**Exercise goal:** Write the listing out once more, identical to the original but without pictures.

**Supplied data:**
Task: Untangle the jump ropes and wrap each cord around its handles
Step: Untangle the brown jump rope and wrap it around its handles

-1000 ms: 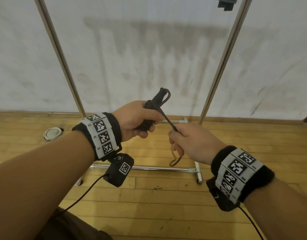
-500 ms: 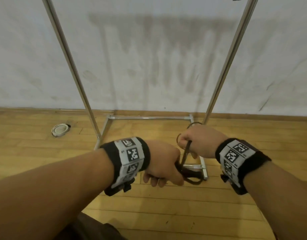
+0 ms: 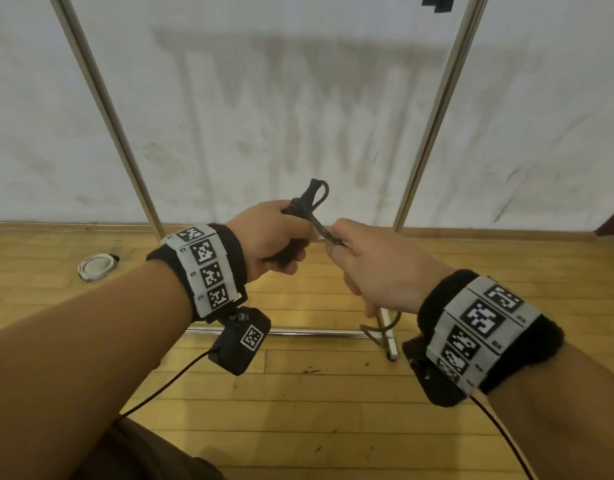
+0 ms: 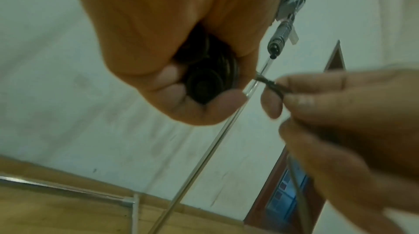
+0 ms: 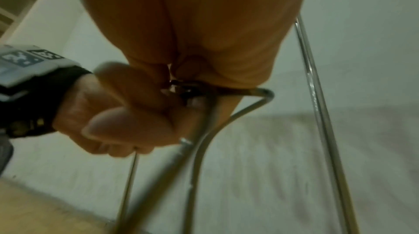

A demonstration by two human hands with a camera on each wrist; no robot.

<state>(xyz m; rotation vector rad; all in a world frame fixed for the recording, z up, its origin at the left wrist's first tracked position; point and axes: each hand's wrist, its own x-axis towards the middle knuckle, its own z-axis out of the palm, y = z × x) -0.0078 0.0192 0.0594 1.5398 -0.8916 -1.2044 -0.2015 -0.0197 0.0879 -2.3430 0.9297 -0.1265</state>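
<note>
My left hand (image 3: 274,237) grips the black jump rope handles (image 3: 307,199) upright at chest height, cord wound round them; their round black ends (image 4: 208,78) show between my curled fingers in the left wrist view. A short taut stretch of dark cord (image 3: 321,230) runs from the handles to my right hand (image 3: 364,261), which pinches it (image 4: 275,86) between thumb and fingers. The loose end of the cord (image 3: 381,327) hangs in a loop below my right hand; in the right wrist view it curves down past the palm (image 5: 229,119).
A metal garment rack stands in front of the white wall: two slanted poles (image 3: 433,112) and a floor base bar (image 3: 298,332) on the wooden floor. A small round white object (image 3: 95,266) lies on the floor at left. Another rope handle (image 4: 280,39) hangs from the rack above.
Half a second ago both hands were low with the handles pointing down. They have since come up, the handles stand upright again and my right hand has drawn the cord out to the right.
</note>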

**Completed exercise:**
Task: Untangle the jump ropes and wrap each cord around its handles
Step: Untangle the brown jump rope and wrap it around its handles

-1000 ms: 
-500 ms: 
+0 ms: 
+0 ms: 
+0 ms: 

A demonstration by two human hands with a camera on each wrist; no robot.

<state>(xyz m; rotation vector rad; all in a world frame fixed for the recording, z up, its origin at the left wrist's first tracked position; point and axes: each hand's wrist, its own x-axis towards the middle knuckle, its own z-axis out of the palm, y = z × x) -0.0078 0.0192 0.0594 1.5398 -0.8916 -1.2044 -0.2015 -0.0197 0.0879 -2.3430 0.9297 -0.1265</state>
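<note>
My left hand (image 3: 274,237) grips the black jump rope handles (image 3: 307,199) upright at chest height, cord wound round them; their round black ends (image 4: 208,78) show between my curled fingers in the left wrist view. A short taut stretch of dark cord (image 3: 321,230) runs from the handles to my right hand (image 3: 364,261), which pinches it (image 4: 275,86) between thumb and fingers. The loose end of the cord (image 3: 381,327) hangs in a loop below my right hand; in the right wrist view it curves down past the palm (image 5: 229,119).
A metal garment rack stands in front of the white wall: two slanted poles (image 3: 433,112) and a floor base bar (image 3: 298,332) on the wooden floor. A small round white object (image 3: 95,266) lies on the floor at left. Another rope handle (image 4: 280,39) hangs from the rack above.
Half a second ago both hands were low with the handles pointing down. They have since come up, the handles stand upright again and my right hand has drawn the cord out to the right.
</note>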

What appears above is the full answer.